To build the complex models that would enable this sort of predictive maintenance, we used data collected over the last 20 years in one of our more mature fields, called Big Lake. This helped us discover the common signatures for failure and then compare those signatures to our current operations. Today, using that predictive model, we typically get 48 hours notice that a piece of equipment is about to fail.

We recently constructed our Brisbane Operations Centre, or BOC, for remote monitoring and control of our GLNG asset. There, a team of experts remotely controls the upstream operations of our wells, compressors, and pipeline. The BOC looks a bit like Cape Canaveral, with large walls of screens delivering information from the field in a way that’s easily digestible to those who need to make decisions.

A big challenge in developing these models has been avoiding false-positive results. Some of our field staff in the Cooper Basin have worked there for 30 years. Sure, sometimes their gut decisions aren’t right. But if we alert them to an issue where there is none, they will immediately lose confidence in these models. We can’t afford that. So we have to make sure the predictions of equipment failure are correct as close to 100% of the time as possible.

Winning over the Skeptics

The team in GLNG lapped up the new working environment in Queensland. It was a completely new area of the business, and they were able to work that way from day one. That’s the easiest way to introduce this kind of change. Everyone in the BOC believed passionately in the benefits of a data-driven environment and were pushing the boundaries to make it work.

The brownfield sites are a different story, particularly for our unionized field force that worries about job security.
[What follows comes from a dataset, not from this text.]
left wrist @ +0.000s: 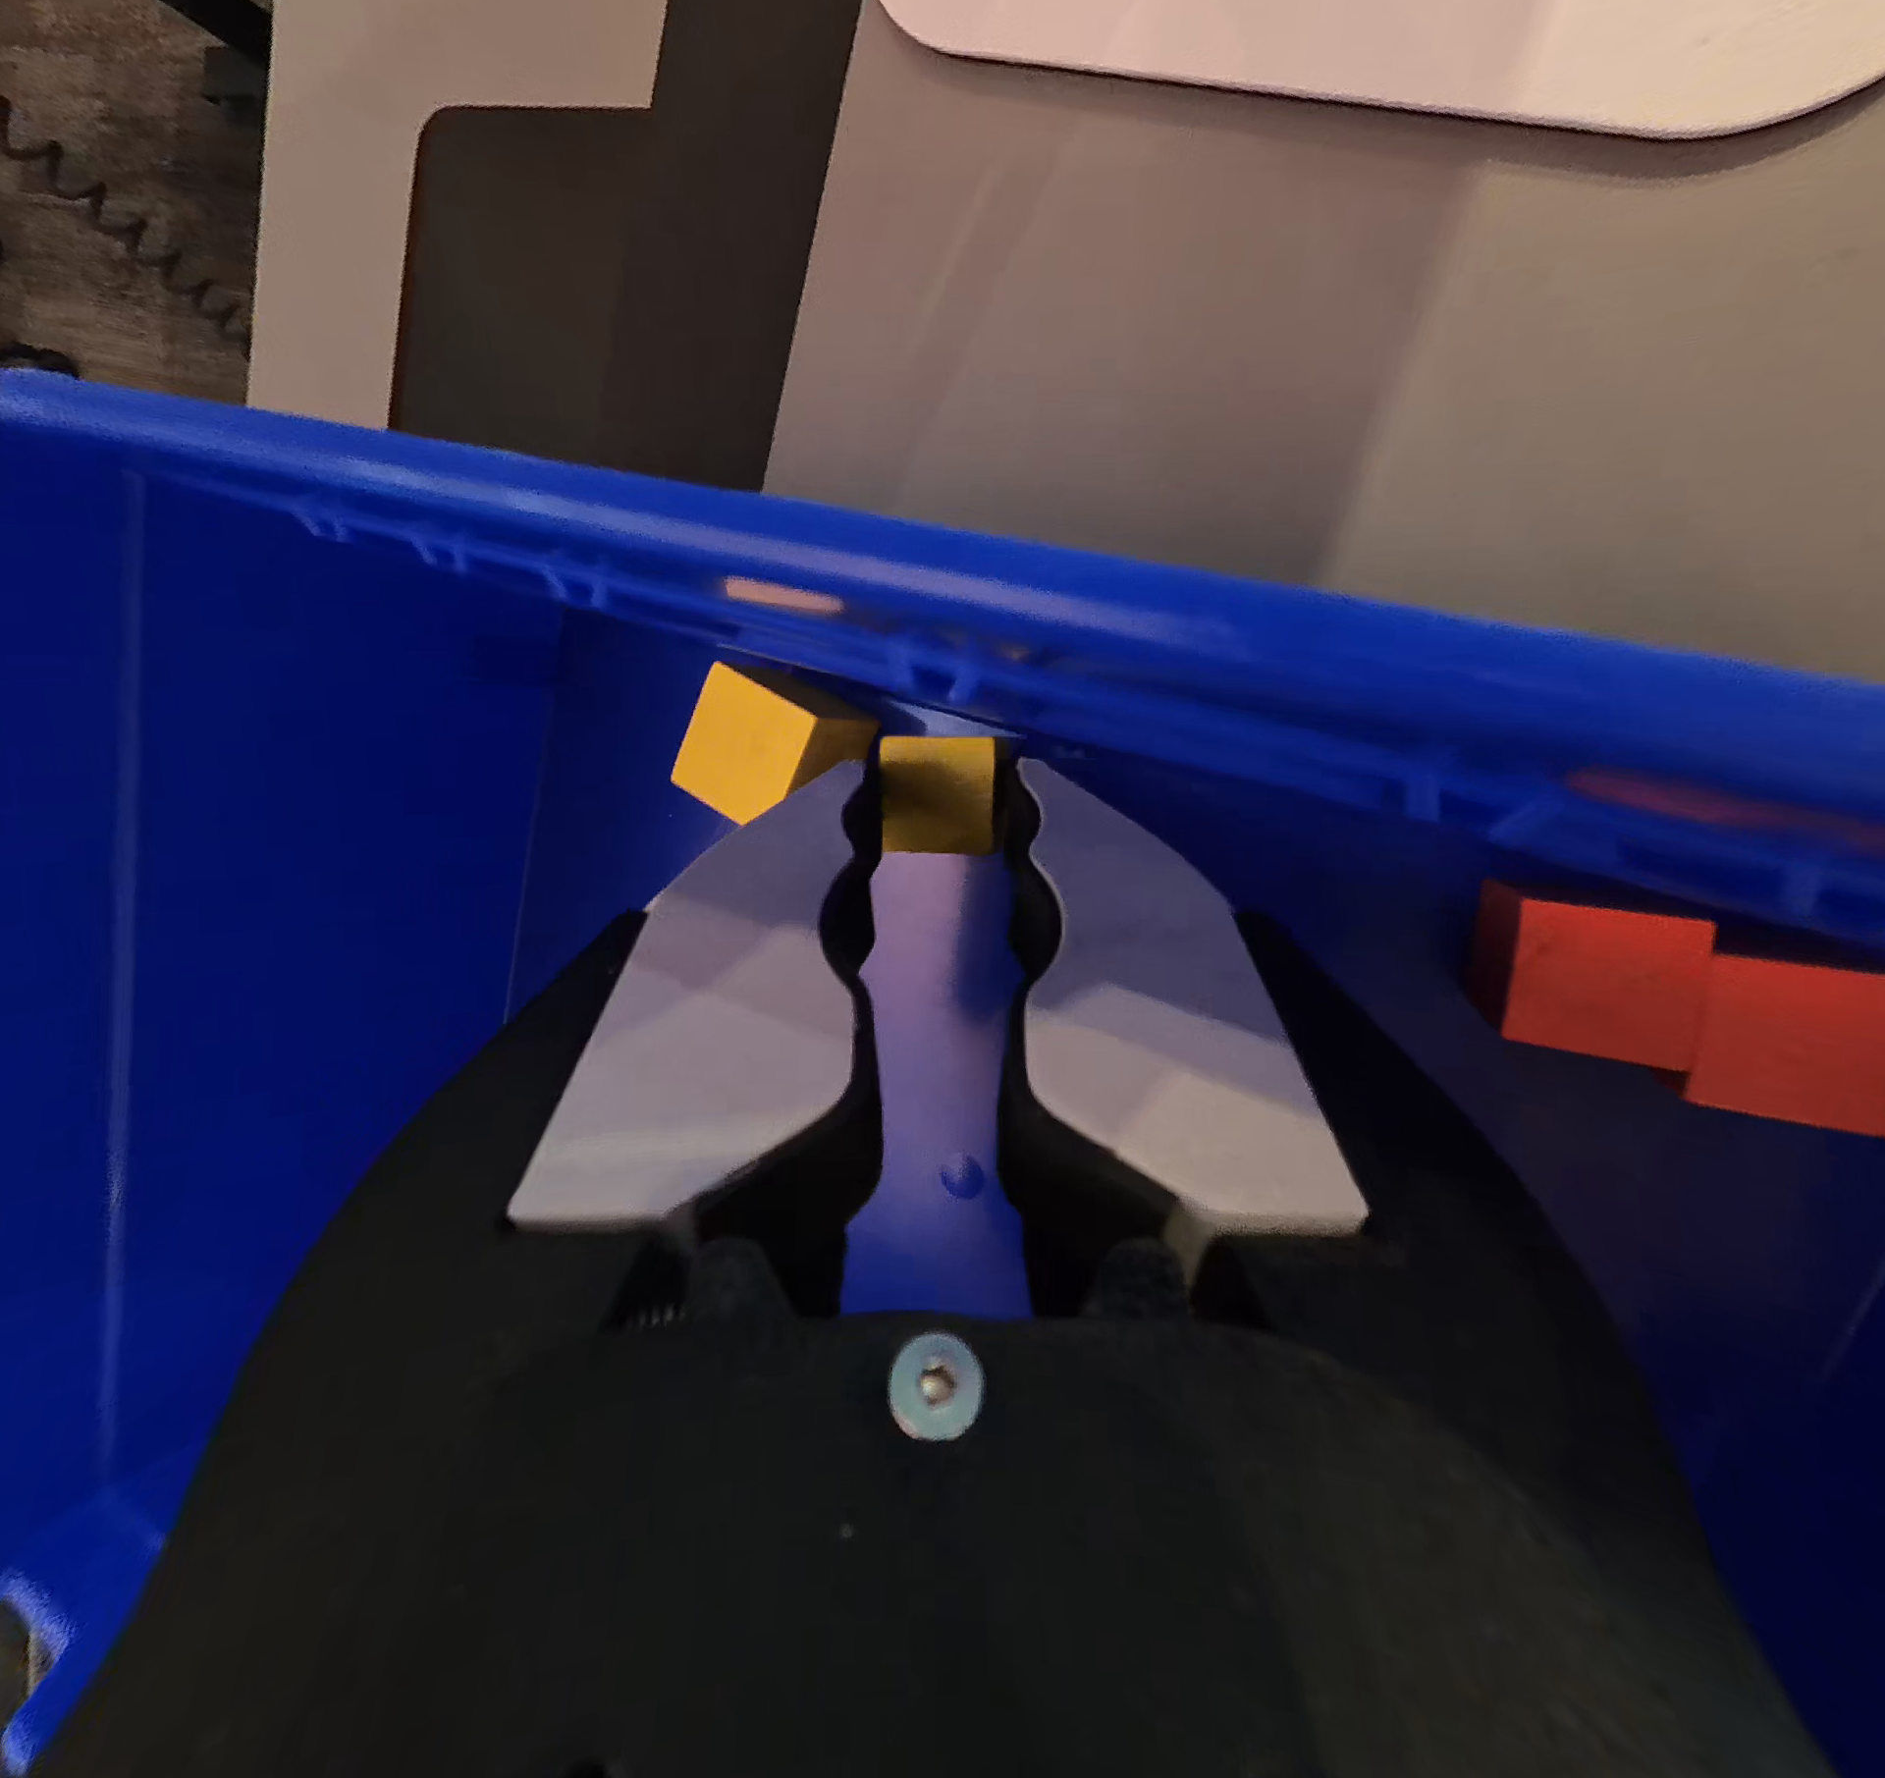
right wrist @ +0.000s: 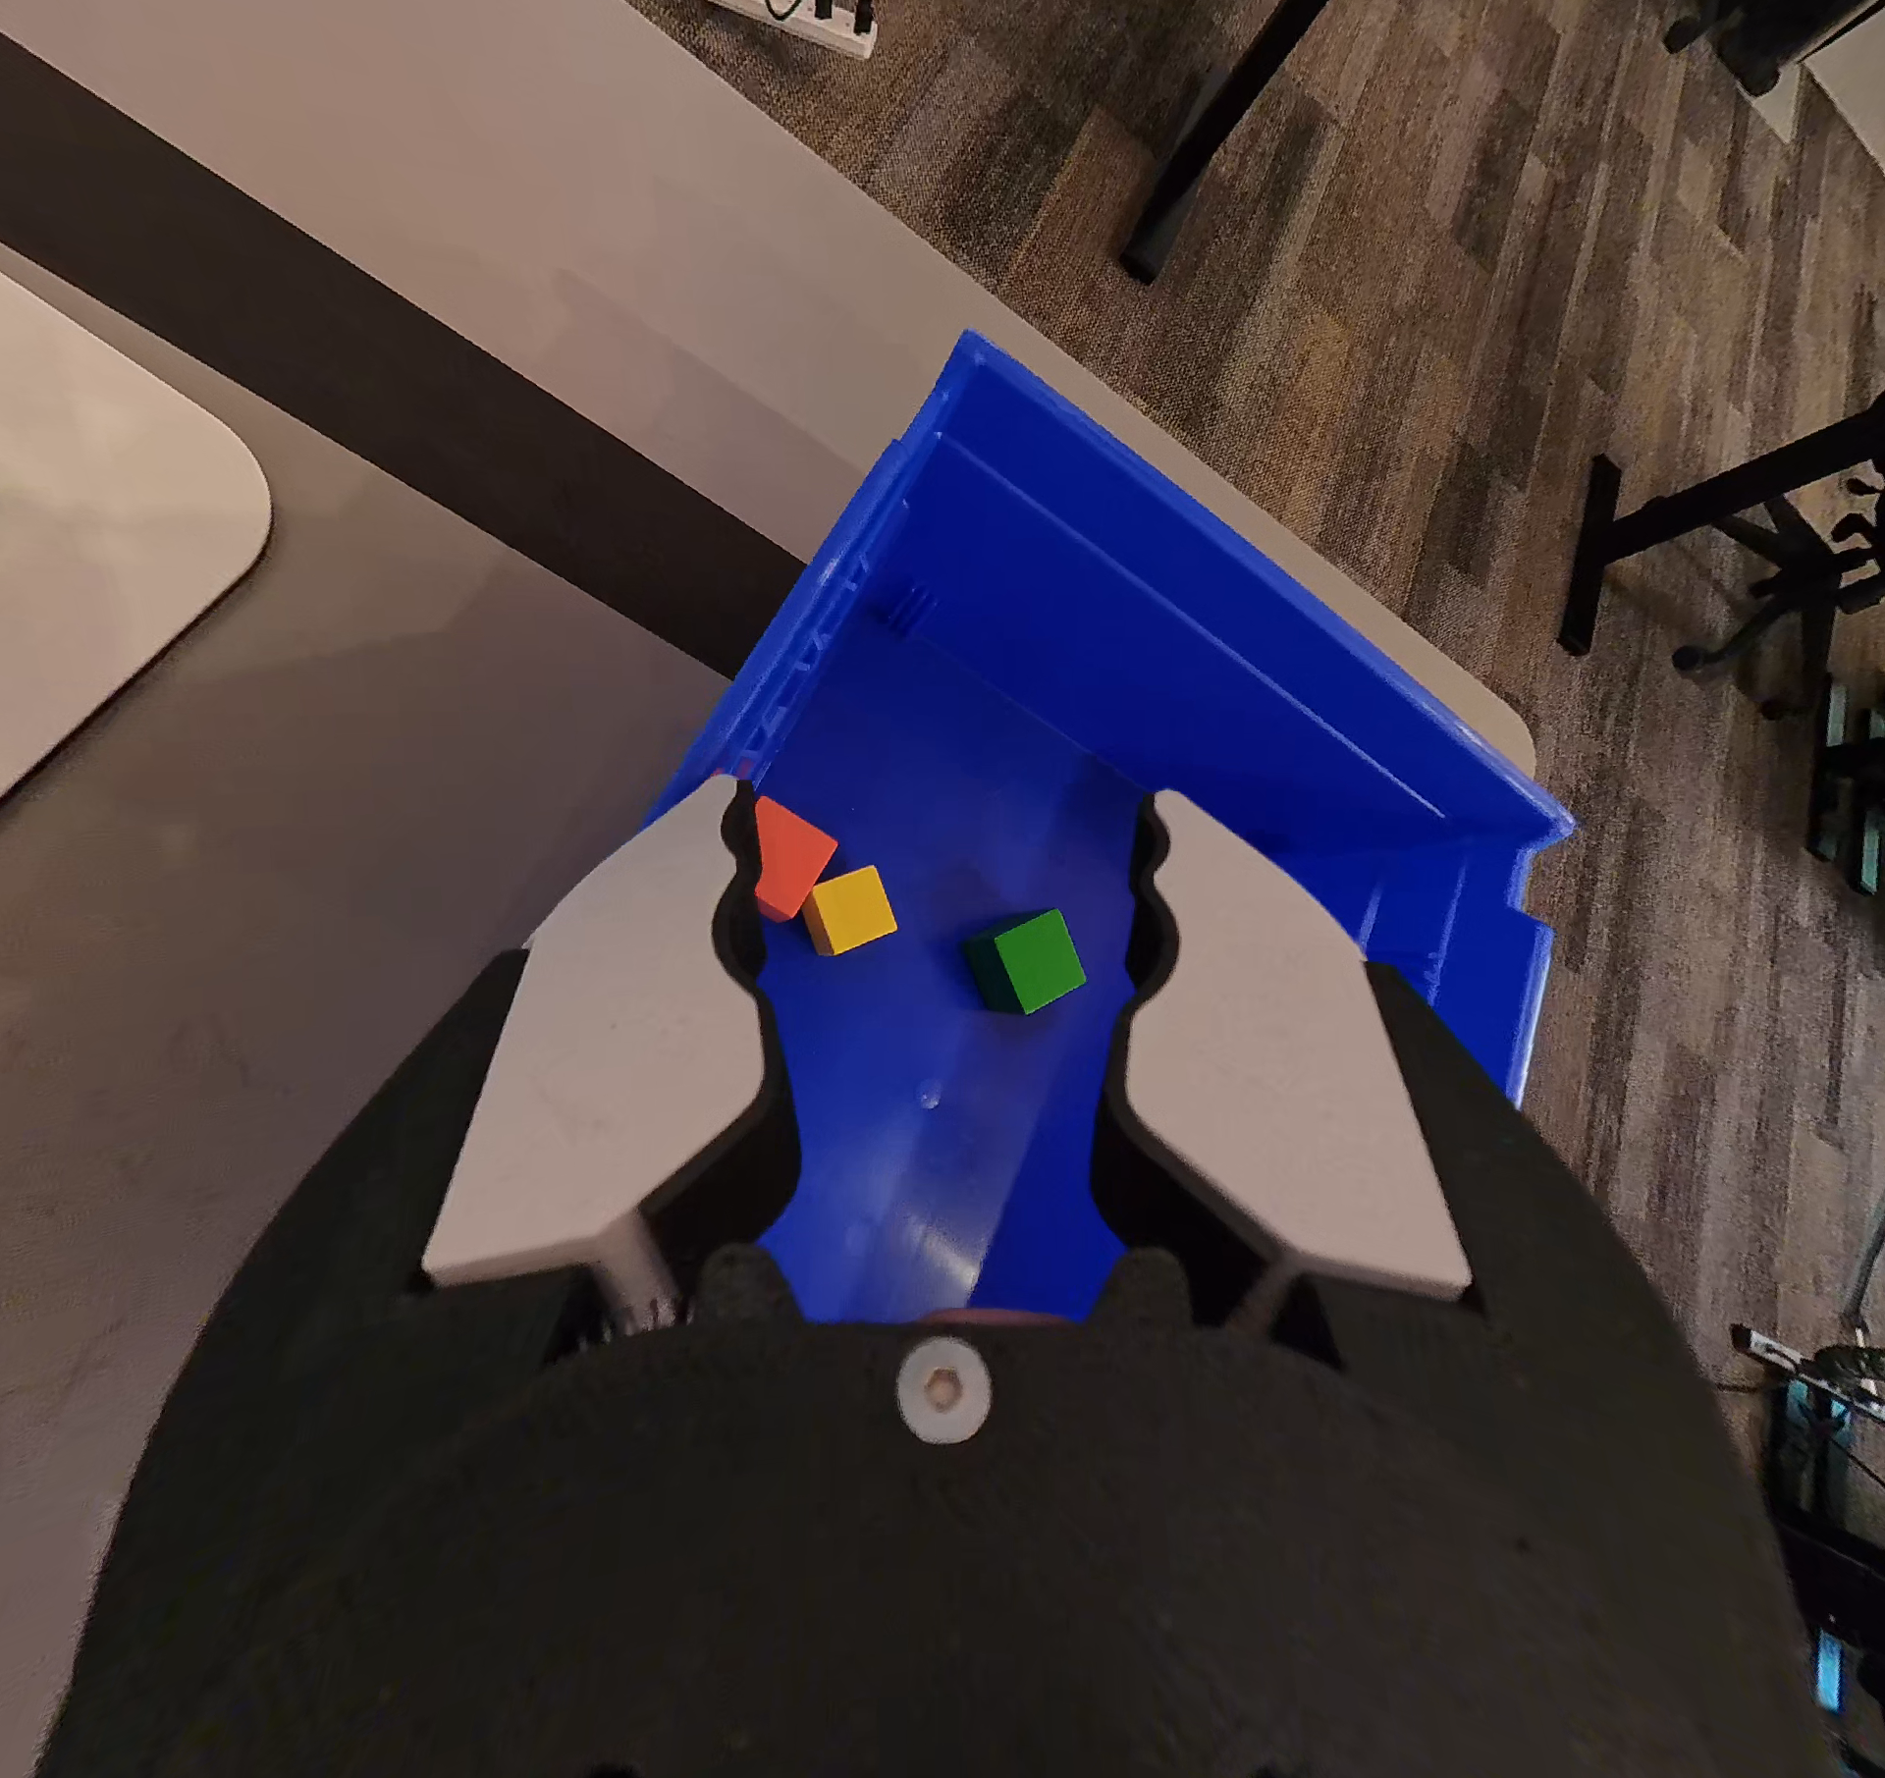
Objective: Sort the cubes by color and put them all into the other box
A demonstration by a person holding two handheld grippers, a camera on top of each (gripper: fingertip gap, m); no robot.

There, we have to take a much more consensus-based approach. We’re not trying to control upstream operations from Adelaide but rather offer collaborative support from the head office.

We do what we can to physically break down any barriers between corporate headquarters and our field operations. Here at our corporate center, we’ve created a very industrial looking environment. There are no ceiling tiles in the building so the pipes are exposed. The professionals who work in our collaboration center wear the same “Santos Blues” safety kit as those in the field. We want to minimize visible distinctions, so there doesn’t appear to be much difference between sitting in the office or working in a remote site in the Cooper Basin.

Still, change is difficult. The always-on video allows everyone to communicate as if they are in the same location. It is just like saying something to the person sitting next to you, even though he may be 600 kilometers away. This also helps with situational awareness and improves safety. We recently found one of those cameras in a remote location with a wig over it. I think that the initial fear was that the cameras were being used to spy on individuals. Clearly more change management is required to explain the purpose of the always-on video – and prove the value of our new approach to everyone.

 

The Takeaways 
Today’s predictive analytics technologies allow for more fact-based decision making, rather than decisions relying on human assessment skills. But companies need to change how they operate if they hope to take advantage of these new options—and IT will play a critical role.
Because of the overwhelming abundance of data these new systems produce, the challenge is finding ways to filter out superfluous information in order to identify major problems.